:: Prompt ::
Produce the same data once more, line for line.

:: Entries supplied ::

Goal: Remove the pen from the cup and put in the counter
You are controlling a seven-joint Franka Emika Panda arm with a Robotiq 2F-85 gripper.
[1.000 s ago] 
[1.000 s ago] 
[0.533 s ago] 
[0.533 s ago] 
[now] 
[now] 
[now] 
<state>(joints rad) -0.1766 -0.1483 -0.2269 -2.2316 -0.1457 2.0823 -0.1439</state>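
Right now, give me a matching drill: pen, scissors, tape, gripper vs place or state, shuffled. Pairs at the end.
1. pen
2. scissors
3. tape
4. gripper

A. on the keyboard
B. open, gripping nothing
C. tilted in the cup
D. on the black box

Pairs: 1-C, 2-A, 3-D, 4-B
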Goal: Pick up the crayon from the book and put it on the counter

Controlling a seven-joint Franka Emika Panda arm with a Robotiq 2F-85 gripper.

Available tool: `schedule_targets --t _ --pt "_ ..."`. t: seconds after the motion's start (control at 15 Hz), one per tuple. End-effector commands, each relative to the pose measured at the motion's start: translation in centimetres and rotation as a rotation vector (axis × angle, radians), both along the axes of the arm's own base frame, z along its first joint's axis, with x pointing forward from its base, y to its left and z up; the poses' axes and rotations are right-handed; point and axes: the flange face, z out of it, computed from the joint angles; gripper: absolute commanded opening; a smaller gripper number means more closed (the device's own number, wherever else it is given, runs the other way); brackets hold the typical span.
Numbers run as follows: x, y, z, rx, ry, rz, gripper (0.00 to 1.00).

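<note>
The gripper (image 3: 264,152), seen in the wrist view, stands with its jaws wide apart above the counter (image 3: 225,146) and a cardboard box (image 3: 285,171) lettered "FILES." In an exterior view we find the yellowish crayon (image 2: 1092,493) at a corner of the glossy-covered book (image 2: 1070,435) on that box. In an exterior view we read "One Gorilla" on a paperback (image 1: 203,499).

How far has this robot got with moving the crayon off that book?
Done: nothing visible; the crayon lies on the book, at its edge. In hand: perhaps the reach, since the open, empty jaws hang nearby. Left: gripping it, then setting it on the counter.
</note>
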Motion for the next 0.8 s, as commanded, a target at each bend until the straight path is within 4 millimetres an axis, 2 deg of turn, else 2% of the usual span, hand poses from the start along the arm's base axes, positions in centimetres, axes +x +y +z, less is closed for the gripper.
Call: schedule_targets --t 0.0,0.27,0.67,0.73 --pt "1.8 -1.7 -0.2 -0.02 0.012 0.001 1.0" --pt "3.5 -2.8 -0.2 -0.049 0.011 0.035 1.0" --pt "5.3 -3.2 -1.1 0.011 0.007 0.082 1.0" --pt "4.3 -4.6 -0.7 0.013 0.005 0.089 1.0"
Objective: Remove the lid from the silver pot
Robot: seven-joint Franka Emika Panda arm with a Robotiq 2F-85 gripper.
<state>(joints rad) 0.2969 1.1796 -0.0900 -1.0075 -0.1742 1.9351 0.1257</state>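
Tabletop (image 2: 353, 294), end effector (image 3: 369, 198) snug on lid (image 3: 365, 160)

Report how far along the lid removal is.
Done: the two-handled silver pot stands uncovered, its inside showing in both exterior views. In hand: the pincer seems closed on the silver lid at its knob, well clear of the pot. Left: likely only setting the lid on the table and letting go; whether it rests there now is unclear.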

:: Result of the task ::
Goal: Remove the pen from the cup and put in the counter
You are controlling a seven-joint Franka Emika Panda arm with a Robotiq 2F-85 gripper.
[1.000 s ago] 
[1.000 s ago] 
[0.533 s ago] 
[0.533 s ago] 
[now] 
[now] 
[now] 
<state>(joints rad) -0.1766 -0.1483 -0.2269 -2.2316 -0.1457 2.0823 -0.1439</state>
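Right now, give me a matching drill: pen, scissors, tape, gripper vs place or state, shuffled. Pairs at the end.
1. pen
2. scissors
3. tape
4. gripper

A. on the keyboard
B. open, gripping nothing
C. tilted in the cup
D. on the black box

Pairs: 1-C, 2-A, 3-D, 4-B
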Goal: Pick up the crayon from the book and put it on the counter

Controlling a seven-joint Franka Emika Panda arm with a Robotiq 2F-85 gripper.

Available tool: `schedule_targets --t _ --pt "_ ..."`. t: seconds after the motion's start (control at 15 Hz), one per tuple. End-effector commands, each relative to the pose measured at the motion's start: translation in centimetres and rotation as a rotation vector (axis × angle, radians), both along the axes of the arm's own base frame, z along its first joint's axis, with x pointing forward from its base, y to its left and z up; the poses' axes and rotations are right-handed; point and axes: the flange face, z out of it, computed from the joint angles; gripper: absolute commanded opening; a smaller gripper number means more closed (the device's own number, wherever else it is given, runs the other way); brackets hold the typical span.
Numbers run as follows: x, y, z, rx, ry, rz, gripper (0.00 to 1.00).

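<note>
The gripper (image 3: 264,152), seen in the wrist view, stands with its jaws wide apart above the counter (image 3: 225,146) and a cardboard box (image 3: 285,171) lettered "FILES." In an exterior view we find the yellowish crayon (image 2: 1092,493) at a corner of the glossy-covered book (image 2: 1070,435) on that box. In an exterior view we read "One Gorilla" on a paperback (image 1: 203,499).

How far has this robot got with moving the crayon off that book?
Done: nothing visible; the crayon lies on the book, at its edge. In hand: perhaps the reach, since the open, empty jaws hang nearby. Left: gripping it, then setting it on the counter.
</note>
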Motion for the next 0.8 s, as commanded, a target at each bend until the straight path is within 4 millimetres an axis, 2 deg of turn, else 2% of the usual span, hand poses from the start along the arm's base axes, positions in centimetres, axes +x +y +z, less is closed for the gripper.
Call: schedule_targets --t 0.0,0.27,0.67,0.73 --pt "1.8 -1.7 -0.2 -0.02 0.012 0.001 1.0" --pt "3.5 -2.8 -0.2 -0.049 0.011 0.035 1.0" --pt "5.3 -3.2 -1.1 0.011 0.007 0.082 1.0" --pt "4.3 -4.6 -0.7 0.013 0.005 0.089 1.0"
Objective: Remove the lid from the silver pot
Robot: seven-joint Franka Emika Panda arm with a Robotiq 2F-85 gripper.
<state>(joints rad) 0.2969 1.1796 -0.0900 -1.0075 -0.1742 1.9351 0.1257</state>
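Tabletop (image 2: 353, 294), end effector (image 3: 369, 198) snug on lid (image 3: 365, 160)

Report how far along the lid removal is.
Done: the two-handled silver pot stands uncovered, its inside showing in both exterior views. In hand: the pincer seems closed on the silver lid at its knob, well clear of the pot. Left: likely only setting the lid on the table and letting go; whether it rests there now is unclear.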

No further output is needed for the exercise.